# What is being asked:
There is one span to output from the data below: the lines starting at the line with "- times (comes" and ending at the line with "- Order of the". Output it exactly, ends included, nothing more.

[[ Given data open ]]

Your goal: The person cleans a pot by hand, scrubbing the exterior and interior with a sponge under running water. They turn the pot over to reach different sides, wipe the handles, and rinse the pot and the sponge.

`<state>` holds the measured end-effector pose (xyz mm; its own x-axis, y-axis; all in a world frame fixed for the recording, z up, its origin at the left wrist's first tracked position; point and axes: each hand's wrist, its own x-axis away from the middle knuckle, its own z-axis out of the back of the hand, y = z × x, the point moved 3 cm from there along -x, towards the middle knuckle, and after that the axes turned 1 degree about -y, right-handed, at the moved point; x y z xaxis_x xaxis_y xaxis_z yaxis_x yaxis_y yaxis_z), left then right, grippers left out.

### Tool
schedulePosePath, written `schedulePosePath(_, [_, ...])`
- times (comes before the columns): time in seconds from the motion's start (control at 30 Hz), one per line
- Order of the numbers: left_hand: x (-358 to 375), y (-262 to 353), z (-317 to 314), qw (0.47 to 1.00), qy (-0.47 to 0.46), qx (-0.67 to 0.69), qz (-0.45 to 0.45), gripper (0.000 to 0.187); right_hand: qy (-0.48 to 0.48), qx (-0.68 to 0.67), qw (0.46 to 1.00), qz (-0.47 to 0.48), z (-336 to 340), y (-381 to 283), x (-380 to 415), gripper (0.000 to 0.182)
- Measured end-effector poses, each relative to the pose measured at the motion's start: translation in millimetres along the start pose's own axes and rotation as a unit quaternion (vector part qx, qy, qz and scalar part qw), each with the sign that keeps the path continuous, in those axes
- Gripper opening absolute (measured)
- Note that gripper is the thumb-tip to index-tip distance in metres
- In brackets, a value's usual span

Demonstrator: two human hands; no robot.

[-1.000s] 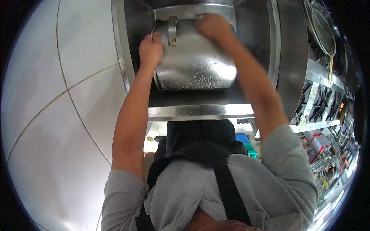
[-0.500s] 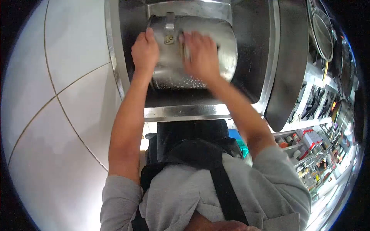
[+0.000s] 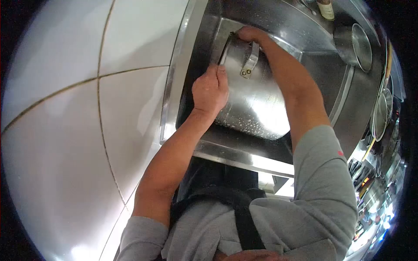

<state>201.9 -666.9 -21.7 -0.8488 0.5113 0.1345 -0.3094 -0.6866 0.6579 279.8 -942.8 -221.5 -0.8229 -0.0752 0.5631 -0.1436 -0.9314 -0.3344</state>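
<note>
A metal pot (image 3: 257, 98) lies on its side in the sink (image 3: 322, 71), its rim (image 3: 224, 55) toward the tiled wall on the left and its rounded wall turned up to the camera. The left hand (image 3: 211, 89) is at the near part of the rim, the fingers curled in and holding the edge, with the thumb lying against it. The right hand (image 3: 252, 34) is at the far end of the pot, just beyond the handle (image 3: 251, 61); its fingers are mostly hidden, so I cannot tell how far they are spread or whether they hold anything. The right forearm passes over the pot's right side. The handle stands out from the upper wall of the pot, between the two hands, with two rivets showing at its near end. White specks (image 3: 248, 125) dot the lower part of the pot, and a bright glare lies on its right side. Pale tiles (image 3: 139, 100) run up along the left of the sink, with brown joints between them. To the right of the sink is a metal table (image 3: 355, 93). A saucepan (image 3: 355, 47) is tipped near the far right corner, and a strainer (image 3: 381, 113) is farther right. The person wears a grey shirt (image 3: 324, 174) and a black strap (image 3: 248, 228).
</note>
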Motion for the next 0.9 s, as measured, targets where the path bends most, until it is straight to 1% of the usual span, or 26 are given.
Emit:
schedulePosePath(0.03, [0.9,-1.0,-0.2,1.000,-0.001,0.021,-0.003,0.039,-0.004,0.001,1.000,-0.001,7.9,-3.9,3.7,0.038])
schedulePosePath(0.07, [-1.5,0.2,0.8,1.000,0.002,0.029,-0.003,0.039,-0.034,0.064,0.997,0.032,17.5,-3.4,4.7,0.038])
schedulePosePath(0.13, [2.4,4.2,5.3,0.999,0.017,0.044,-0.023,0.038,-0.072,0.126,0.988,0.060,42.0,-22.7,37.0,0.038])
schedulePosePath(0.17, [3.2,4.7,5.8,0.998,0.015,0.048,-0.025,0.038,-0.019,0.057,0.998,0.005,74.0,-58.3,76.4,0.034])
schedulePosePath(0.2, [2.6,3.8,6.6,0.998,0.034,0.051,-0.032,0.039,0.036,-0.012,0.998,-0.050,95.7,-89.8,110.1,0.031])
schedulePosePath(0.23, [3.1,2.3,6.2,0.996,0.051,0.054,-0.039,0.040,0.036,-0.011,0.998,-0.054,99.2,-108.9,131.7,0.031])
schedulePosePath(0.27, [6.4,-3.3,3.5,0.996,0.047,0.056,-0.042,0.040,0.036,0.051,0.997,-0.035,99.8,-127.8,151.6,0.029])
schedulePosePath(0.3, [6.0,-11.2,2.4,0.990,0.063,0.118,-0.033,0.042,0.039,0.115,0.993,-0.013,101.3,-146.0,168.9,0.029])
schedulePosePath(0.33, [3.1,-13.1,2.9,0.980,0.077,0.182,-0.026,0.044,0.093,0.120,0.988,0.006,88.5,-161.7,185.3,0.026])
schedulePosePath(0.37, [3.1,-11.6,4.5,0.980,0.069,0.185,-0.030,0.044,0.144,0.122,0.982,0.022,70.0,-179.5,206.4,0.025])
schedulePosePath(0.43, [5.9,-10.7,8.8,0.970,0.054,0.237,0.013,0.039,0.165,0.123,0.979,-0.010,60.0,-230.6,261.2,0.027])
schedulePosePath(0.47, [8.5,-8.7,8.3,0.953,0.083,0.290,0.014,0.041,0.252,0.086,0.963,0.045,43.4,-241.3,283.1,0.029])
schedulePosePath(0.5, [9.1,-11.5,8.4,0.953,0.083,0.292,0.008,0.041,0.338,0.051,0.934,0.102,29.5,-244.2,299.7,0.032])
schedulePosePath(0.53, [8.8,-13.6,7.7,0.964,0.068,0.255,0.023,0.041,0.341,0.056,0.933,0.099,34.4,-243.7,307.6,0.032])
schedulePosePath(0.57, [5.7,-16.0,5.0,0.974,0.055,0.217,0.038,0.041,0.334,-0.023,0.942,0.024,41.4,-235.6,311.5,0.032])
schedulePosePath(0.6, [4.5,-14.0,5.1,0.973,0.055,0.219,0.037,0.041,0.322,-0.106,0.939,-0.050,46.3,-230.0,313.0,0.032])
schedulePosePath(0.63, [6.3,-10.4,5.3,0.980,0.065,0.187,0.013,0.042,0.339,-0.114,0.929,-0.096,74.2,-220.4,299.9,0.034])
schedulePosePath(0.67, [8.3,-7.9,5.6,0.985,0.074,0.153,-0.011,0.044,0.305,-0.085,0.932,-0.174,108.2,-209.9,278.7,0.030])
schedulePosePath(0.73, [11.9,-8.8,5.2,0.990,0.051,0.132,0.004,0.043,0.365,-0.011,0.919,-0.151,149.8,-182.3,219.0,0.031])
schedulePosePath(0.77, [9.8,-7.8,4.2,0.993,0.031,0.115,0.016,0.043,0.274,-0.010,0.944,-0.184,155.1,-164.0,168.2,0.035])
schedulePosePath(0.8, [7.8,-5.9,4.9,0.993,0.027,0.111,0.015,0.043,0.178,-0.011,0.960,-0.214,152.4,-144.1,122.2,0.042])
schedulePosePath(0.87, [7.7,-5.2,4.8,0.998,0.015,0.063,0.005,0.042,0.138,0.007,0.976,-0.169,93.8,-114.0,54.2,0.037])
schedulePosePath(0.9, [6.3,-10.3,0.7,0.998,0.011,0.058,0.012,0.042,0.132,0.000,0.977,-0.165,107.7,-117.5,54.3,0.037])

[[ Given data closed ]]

# Your solution:
- times (comes before the columns): time in seconds from the motion's start (control at 30 Hz), one per line
- Order of the numbers: left_hand: x (-358 to 375), y (-262 to 353), z (-317 to 314), qw (0.47 to 1.00), qy (-0.47 to 0.46), qx (-0.67 to 0.69), qz (-0.45 to 0.45), gripper (0.000 to 0.187); right_hand: qy (-0.48 to 0.48), qx (-0.68 to 0.67), qw (0.46 to 1.00), qz (-0.47 to 0.48), z (-336 to 340), y (-381 to 283), x (-380 to 415), gripper (0.000 to 0.182)

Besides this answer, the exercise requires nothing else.